Cameroun Covid-19: Les familles prennent la mesure du danger à Garoua

Malgré la difficulté à appliquer les 13 mesures du PM, elles l’intègrent.

Garoua, ce vendredi 17 avril 2020. A 13h30, Mamoudou Sali, un fidèle musulman vient de terminer ses ablutions. Au lieu de prendre la direction de la mosquée pour la traditionnelle prière du vendredi, il étale son tapis dans un coin de sa cour pour rendre grâce à Allah. «Cela a changé. Car il n’y a plus de prière du vendredi et les prières quotidiennes sont réglementées. Plus question d’aller se serrer dans les mosquées, on ne se serre plus les mains. C’est pour freiner la propagation du Covid-19», rapporte Mamoudou qui prie désormais uniquement chez lui. Il nous dit avoir compris le bien-fondé de cette mesure du lamido de Garoua. «s’il y a une épidémie, c’est de notre devoir de ne pas la diffuser. On ne doit pas atteindre à l’intégrité physique d’autres personnes. Cette interdiction est donc en accord total avec notre religion même comme je reste très attaché à la mosquée», explique-t-il en citant le saint Coran.
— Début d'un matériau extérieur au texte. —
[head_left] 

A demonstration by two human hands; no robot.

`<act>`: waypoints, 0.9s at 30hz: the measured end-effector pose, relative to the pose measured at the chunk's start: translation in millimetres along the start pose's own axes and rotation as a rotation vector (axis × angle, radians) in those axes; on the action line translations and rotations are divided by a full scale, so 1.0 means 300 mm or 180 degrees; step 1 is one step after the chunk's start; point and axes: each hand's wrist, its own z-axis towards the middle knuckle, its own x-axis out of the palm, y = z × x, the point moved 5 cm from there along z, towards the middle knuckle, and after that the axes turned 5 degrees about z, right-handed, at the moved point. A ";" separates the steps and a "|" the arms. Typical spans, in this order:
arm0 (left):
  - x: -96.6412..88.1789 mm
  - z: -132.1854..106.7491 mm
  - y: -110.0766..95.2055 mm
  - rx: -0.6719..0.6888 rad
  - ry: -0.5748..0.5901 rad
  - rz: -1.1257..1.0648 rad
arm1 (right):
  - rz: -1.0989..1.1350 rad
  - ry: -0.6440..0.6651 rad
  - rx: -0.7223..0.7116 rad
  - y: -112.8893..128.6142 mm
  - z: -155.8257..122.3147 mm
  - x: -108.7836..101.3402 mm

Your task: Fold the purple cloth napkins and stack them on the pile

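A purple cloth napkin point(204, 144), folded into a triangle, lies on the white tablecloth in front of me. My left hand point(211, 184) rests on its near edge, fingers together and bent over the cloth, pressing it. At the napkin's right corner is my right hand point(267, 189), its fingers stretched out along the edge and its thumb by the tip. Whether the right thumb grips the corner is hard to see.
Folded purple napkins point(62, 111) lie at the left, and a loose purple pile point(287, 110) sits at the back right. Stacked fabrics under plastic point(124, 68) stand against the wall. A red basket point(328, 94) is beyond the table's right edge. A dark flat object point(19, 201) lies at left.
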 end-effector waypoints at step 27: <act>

C’est que, depuis la décision des 13 mesures barrières prises par le gouvernement le 17 mars dernier par le gouvernement du Cameroun, la vie de bien de fidèles musulmans a été sérieusement perturbée au quotidien. La fermeture de certains lieux de prière a été un véritable électro choc. Des mosquées clandestines ont même vu le jour dans certains quartiers de la ville. Des lieux de prières improvisées où le respect des mesures barrières est la dernière préoccupation de ces mahométans. «C’est leur choix. Pour ma part, je reste désormais prier en famille. Je sensibilise mes enfants qui eux même sortent très peu. Ils se consacrent à la révision des cours», explique Mamoudou qui a également disposé un kit de lavage de mains à l’entrée de son domicile. «C’est pour les visiteurs qui doivent désormais montrer patte blanche avant de pénétrer chez moi», explique-t-il.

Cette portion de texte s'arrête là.